– Можно остановиться здесь, – предложила Николь.
– Лучше чуть подальше, – ответила Маша.
Она командовала, они повиновались; Николь это забавляло, потому что повиноваться она не привыкла.
Они двинулись дальше и зашли в другой сквер, окружавший другую церковь.
– Давайте здесь, – сказала Маша. – Это самая красивая церковь во Владимире.
Тоненькая, стройная, увенчанная одной золоченой луковкой, в белом платье, покрытом до середины тонкой вышивкой. Великолепная в своей простоте. Они сели, и Маша распаковала припасы.
– Мне только пару крутых яиц, – сказала Николь.
– Вы не проголодались?
– Проголодалась. Но не хочу полнеть.
– Ах! Бросьте, не думайте об этом, – фыркнула Маша. – Поешьте как следует!
Ворчливый, сердитый голос Маши заставил Николь улыбнуться: никто не говорил с ней в таком тоне. Она надкусила пирожок.
– А Юрий и Василий так же послушны, как я?
– Достаточно послушны, – весело ответила Маша.
– Попробуйте тогда приструнить вашего отца: скажите ему, что, выкуривая по сорок сигарет в день, он рискует заболеть раком легких.
– Оставьте меня в покое, вы обе, – отозвался Андре вполне учтивым тоном.
– Это правда, ты слишком много куришь, – сказала Маша.
– Дай-ка мне лучше водки.
Маша наполнила картонные стаканчики, и некоторое время они ели и пили молча.
– Красивая церковь, – сказал Андре с сожалением в голосе. – Я смотрю на нее во все глаза и знаю, что через неделю я ее не вспомню.
– Я тоже, – отозвалась Николь.
Да, она забудет эту белую, вызолоченную церковь, она столько всего забыла! Это любопытство, которое она сохранила почти в неприкосновенности, часто казалось ей пережитком и чудачеством: к чему, если воспоминания рассыпаются в прах? Светила луна, светила и маленькая звездочка, ее верная спутница, и Николь повторила про себя красивые строчки из «Окассена и Николетты»[3]: «Вижу рядышком с луной / Тихий свет звезды ночной». Вот преимущество литературы, сказала она себе: слова – их можно унести с собой. Образы тускнеют, искажаются, меркнут. Но старые слова жили в ее горле все такими же, какими были написаны. Они связывали ее с минувшими веками, когда светила сияли в точности, как сегодня. И это возрождение, и это постоянство создавали у нее ощущение вечности. Земля состарилась; однако бывали вот такие моменты, когда она казалась юной, как в первые дни, и настоящее было самодостаточно. Николь находилась здесь, она смотрела на церковь: просто так, чтобы видеть. Согревшись от нескольких глотков водки, она находила пронзительное очарование в этой безучастности.
Они вернулись. Занавесок на окнах не было, но Николь повязала голову шарфом и быстро уснула. Умиленность пробуждения. В залитой светом комнате он свернулся клубочком на кровати с завязанными, как у смертника, глазами, рукой упираясь в стену детским жестом, как будто в смятении сна хотел ощутить надежность мира. Сколько раз садилась она – и будет еще садиться – на край кровати, положив руку ему на плечо, легонько встряхивала. Иногда он бормотал: «С добрым утром, мамочка», а потом тряс головой и растерянно улыбался. Она положила руку ему на плечо.

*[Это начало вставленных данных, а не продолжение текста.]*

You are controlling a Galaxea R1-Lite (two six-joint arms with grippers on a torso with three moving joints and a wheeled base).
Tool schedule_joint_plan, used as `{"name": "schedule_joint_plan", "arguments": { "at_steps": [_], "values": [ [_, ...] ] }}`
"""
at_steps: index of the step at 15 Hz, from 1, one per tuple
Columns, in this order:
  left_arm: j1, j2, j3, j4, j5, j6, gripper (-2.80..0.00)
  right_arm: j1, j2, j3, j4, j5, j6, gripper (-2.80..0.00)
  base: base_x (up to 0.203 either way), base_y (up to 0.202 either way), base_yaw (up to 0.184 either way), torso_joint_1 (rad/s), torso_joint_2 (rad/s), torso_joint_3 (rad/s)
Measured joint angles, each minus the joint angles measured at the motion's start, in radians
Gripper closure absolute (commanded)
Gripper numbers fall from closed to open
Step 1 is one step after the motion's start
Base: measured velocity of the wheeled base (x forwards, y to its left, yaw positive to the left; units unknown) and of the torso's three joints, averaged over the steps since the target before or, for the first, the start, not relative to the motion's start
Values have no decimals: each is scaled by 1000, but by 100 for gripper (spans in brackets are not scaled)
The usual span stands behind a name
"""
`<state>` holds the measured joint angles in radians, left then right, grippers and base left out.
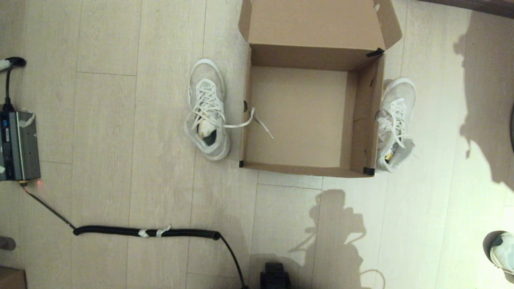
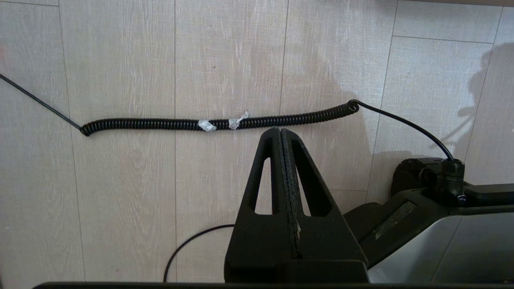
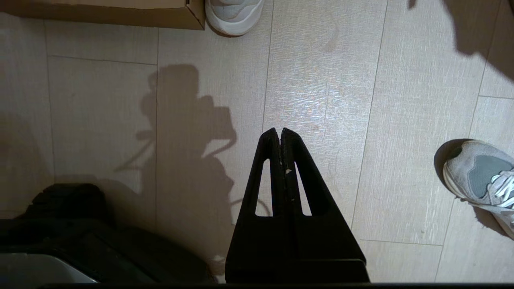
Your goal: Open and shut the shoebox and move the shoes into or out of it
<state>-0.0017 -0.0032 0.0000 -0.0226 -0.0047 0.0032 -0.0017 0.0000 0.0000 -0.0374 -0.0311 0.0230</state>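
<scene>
The brown cardboard shoebox (image 1: 363,120) stands open on the floor with its flap lid (image 1: 317,22) folded back, and nothing but a lace end lies inside. One white mesh sneaker (image 1: 207,110) rests against the box's left wall, its lace trailing over that wall. The other sneaker (image 1: 395,124) rests against the right wall; its heel (image 3: 234,14) and a box corner (image 3: 192,16) appear in the right wrist view. Neither arm appears in the head view. My left gripper (image 2: 280,129) is shut and empty over bare floor. My right gripper (image 3: 280,130) is also shut and empty, well short of the box.
A black coiled cable (image 1: 146,231) lies across the floor in front of the box, also seen as the coiled cable (image 2: 217,122) from the left wrist. A grey power unit (image 1: 18,146) sits at far left. A person's grey sneaker (image 3: 480,180) stands at the right.
</scene>
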Motion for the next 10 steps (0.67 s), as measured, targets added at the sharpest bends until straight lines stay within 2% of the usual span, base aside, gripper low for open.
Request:
{"name": "schedule_joint_plan", "arguments": {
  "at_steps": [10],
  "values": [
    [0, 1, 0, 0, 0, 0, 0, 0, 0, 0, 0, -4, 11, 0, 0, 0, 0, 0, 0, 0]
  ]
}}
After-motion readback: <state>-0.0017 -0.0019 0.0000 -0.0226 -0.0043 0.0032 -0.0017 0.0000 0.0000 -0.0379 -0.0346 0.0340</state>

– Сейчас я вам кое-что покажу, – сказала Маша, толкнув дверь церкви. В сумраке она повела их за собой: – Посмотрите, какая участь уготована иностранцам.
Фреска изображала Страшный суд. Справа ангелы, облаченные в длинные платья, не поймешь, какого возраста; слева – обреченные аду, французы в костюмах той эпохи – черные камзолы, обтягивающие штаны до икр, кружевные воротнички, острые бородки; за ними мусульмане в тюрбанах.
– Решительно, это давняя традиция, – сказала Николь.
– Вообще-то, – отозвалась Маша, – за исключением редких периодов Россия была широко открыта Западу. Но некоторые круги всегда были ей враждебны, в частности церковные. Заметьте, они прокляты как неверные, а не из-за национальной принадлежности.
– Практически это одно и то же, – буркнул Андре.
Он с утра был не в духе. Вчера был чудный день. Ему нравился Владимир, его церкви, фрески Рублева, и неважно, что ели они кое-как, мать хорошо его вышколила. Но начавшийся спор с Машей раздражал его. До сих пор он был твердо убежден, что она разделяет его взгляды.